Steven gave her a tour, “This is a refurbished 16th Century working farm, completely isolated and TOP SECRET. We’ve been fixing it for fifteen years, we’ve got an orchard, a wheat field, a hay field, a kitchen garden and a vegetable garden. We don’t use any gasoline powered equipment. We mill the grain with a grinder that runs on methane. We make our own methane. We’ve got a horse and an ox and a cow and a goat. We’re going to artificially inseminate them all and start breeding heirloom chattel from pre-engineered era DNA. I have a kiln and an outdoor bread oven and a Blacksmithing bellows! Oh and we’ve got chickens. I hate the dirty birds but I like omelets. Let me make you one!”
He had just said more to her than he had since she met him.

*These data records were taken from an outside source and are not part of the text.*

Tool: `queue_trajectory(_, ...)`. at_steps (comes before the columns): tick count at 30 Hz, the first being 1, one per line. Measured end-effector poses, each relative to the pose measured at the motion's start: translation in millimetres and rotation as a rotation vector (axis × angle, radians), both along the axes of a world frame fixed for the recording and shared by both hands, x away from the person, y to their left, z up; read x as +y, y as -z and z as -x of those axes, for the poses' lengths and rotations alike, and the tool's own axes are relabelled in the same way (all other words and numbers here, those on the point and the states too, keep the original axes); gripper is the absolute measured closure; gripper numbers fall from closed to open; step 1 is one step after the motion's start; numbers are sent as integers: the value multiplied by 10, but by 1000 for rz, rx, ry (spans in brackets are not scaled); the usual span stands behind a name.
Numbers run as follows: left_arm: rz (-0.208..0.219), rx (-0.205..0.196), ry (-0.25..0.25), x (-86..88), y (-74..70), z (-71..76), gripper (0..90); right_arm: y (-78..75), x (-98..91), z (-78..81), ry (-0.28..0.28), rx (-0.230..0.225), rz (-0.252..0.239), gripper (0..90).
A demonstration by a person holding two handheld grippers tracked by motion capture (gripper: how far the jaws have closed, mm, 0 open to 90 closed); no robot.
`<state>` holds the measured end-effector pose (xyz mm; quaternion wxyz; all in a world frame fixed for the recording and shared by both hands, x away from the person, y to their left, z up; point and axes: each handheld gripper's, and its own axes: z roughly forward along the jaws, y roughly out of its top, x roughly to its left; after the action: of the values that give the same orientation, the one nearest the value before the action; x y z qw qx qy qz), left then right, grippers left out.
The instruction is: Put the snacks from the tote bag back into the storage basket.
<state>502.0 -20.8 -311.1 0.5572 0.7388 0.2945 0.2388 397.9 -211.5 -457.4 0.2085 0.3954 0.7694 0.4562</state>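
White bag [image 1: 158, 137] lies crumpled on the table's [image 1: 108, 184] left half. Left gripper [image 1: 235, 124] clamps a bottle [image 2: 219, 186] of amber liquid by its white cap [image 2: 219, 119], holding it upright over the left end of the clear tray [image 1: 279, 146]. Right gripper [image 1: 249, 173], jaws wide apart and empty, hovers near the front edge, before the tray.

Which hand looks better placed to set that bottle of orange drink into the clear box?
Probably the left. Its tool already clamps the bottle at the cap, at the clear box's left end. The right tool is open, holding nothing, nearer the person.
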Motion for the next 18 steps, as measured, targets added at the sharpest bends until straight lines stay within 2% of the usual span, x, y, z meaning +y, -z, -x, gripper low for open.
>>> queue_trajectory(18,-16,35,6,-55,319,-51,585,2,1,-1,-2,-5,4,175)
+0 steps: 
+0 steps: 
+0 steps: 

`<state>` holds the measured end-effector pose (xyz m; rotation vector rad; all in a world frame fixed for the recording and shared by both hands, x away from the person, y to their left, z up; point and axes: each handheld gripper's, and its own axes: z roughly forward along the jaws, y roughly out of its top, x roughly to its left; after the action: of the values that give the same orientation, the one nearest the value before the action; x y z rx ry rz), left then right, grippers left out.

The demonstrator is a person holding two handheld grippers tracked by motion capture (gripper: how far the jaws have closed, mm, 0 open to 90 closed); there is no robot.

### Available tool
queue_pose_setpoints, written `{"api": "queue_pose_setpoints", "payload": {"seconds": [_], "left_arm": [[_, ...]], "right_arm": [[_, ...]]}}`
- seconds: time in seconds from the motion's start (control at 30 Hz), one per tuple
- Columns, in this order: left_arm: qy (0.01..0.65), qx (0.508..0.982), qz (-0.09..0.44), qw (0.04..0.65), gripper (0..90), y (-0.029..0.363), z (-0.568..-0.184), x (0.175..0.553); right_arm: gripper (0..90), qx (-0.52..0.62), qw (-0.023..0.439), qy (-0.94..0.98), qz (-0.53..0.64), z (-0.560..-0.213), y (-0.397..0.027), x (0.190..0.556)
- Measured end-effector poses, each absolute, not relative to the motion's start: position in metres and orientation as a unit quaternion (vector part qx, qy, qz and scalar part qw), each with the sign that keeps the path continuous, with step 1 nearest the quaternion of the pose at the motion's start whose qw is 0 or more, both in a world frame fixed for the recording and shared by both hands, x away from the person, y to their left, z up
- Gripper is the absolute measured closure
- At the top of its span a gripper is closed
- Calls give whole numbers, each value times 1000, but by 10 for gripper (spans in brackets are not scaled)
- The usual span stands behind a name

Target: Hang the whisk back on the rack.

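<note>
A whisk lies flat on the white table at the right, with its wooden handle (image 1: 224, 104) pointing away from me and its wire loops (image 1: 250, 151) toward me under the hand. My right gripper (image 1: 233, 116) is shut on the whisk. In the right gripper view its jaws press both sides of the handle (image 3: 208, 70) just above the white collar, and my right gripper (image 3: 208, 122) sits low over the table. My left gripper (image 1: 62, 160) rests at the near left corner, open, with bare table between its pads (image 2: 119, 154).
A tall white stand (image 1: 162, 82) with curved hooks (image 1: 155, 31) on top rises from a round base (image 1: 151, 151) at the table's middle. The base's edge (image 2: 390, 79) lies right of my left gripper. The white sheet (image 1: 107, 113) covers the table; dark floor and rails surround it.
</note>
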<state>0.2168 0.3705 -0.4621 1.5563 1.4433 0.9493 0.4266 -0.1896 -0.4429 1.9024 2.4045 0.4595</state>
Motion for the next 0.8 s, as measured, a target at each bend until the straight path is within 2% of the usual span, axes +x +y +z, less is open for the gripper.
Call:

He looked like he was going to start skipping. He headed off down a muddy a road, leaving her standing there not sure which way to go.
“Fuck!” she said to no one.
“Not likely!” Martha said with a laugh. “More like ‘Muck!’ as in 'mucking out the stalls', you can start right after breakfast! Go on then. Steven will at least feed you first. You think you can manage a bit of hard work your Ladyship?”
"I can work harder than some old woman" muttered Lady to herself. She suspected rightly that she wasn’t going to get a hot bath this weekend, not without a lot of chopping wood and hauling water. “I don’t suppose you’ve got indoor plumbing?” she yelled over her shoulder as she stumbled off in the direction Steven had been headed.
She could hear Martha and Henry laughing.